Antitrust and Trade Regulation Law




Antitrust law is based on the notion that the economy functions best when competitors have limits for permitted activities. It is a philosophy that favors the free market, but places reasonable limits on the activities of businesses participating in the marketplaces. Activities governed by antitrust laws include preventing monopolies, setting pricing limitations, prohibiting predatory practices, controlling mergers, and ensuring truth in advertising. Related areas of the law include consumer protection, torts (wrongful interference, slander, etc.), intellectual property, employment, and contracts.

Encourages Business and Better Prices

Antitrust laws attempt to encourage competition and to promote the production of quality goods and services at the lowest prices for consumers. The principal goal of antitrust law is to protect public welfare by ensuring that consumer demands are met by the manufacture and sale of goods at sensible prices. To reach those aims, antitrust law is legislated by the federal and state governments to control trade and commerce by preventing unlawful restraints, price-fixing, and monopolies.

Monopolies

To meet the aims of fair competition and reasonable pricing, one of the biggest focuses of antitrust legislation relates to monopolies.
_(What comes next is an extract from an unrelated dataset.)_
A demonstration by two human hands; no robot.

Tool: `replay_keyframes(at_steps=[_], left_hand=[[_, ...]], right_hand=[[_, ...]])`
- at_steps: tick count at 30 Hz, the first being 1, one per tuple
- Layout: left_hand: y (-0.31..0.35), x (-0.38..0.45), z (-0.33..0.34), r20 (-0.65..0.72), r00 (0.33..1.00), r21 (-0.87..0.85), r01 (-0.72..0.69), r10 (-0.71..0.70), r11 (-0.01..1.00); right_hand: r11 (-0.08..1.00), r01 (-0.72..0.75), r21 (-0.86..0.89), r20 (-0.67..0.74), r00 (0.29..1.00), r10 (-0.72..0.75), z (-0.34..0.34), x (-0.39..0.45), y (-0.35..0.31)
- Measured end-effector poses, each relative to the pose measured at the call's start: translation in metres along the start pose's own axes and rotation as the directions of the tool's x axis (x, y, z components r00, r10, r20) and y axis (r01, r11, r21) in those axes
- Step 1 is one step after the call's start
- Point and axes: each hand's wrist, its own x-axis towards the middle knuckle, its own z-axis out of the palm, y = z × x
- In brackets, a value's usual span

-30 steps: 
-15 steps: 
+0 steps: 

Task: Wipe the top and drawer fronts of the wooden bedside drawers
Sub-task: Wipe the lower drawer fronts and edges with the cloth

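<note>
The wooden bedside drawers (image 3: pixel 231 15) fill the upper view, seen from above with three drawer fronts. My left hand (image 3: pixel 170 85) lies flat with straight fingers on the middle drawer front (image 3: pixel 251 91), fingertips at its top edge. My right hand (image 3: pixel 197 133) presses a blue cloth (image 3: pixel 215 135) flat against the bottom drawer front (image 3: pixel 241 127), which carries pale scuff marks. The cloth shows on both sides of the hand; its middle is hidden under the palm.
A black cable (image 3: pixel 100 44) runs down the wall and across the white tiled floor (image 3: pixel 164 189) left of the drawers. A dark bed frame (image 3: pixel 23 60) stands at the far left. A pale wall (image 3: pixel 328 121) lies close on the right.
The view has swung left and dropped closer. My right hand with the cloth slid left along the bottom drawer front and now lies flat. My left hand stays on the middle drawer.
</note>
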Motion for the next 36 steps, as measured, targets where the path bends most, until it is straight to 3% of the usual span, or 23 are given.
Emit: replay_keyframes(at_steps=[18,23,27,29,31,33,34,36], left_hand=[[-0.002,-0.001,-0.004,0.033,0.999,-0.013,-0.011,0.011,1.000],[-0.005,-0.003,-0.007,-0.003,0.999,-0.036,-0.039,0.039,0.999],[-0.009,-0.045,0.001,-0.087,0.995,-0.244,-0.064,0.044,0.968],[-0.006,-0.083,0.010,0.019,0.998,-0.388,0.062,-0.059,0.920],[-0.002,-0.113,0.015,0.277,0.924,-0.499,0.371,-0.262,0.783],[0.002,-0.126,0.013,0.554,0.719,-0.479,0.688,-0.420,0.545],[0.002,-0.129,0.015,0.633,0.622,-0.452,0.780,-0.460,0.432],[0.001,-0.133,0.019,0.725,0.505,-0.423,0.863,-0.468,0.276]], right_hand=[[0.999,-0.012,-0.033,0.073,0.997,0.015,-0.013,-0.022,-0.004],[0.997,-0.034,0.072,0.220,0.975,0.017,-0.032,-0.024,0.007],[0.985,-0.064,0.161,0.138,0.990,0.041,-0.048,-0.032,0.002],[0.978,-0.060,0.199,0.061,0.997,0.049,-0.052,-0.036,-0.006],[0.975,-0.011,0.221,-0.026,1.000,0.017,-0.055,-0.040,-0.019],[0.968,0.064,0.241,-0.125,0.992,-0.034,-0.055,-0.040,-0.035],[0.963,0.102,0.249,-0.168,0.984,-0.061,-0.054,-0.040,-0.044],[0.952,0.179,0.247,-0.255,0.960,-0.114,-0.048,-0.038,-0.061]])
Anti-monopoly laws generally touch on four principal areas: agreements between or among competitors, contractual arrangements between purchasers and sellers, the pursuit or care of monopoly power, and mergers.

Antitrust Acts

The Sherman Anti-Trust Act of 1890 is the foundation for U.S. antitrust regulation, and the majority of states have created their own statutes based upon it. Congress enacted additional amendments to the Sherman Anti-Trust Act through 1950. The most notable are the Clayton Act of 1914 and the Robinson-Patman Act of 1936. Congress also made a regulatory agency to oversee and enforce the law: the Federal Trade Commission.

Founded in 1914, the Federal Trade Commission investigates companies to ensure that there are no violations of anti-trust laws, passes regulations regarding what constitutes anti-competitive behavior, and may issue cease-and-desist orders to violators. The Antitrust Division of the U.S. Department of Justice (DOJ) is also charged with enforcing antitrust laws through litigation of civil and criminal charges against businesses believed to be in violation.

The resources below will provide you with additional information regarding antitrust laws. Additionally, you can find an attorney on our Law Firms page who can assist you with your antitrust matters and answer any additional questions you may have related to your particular jurisdiction.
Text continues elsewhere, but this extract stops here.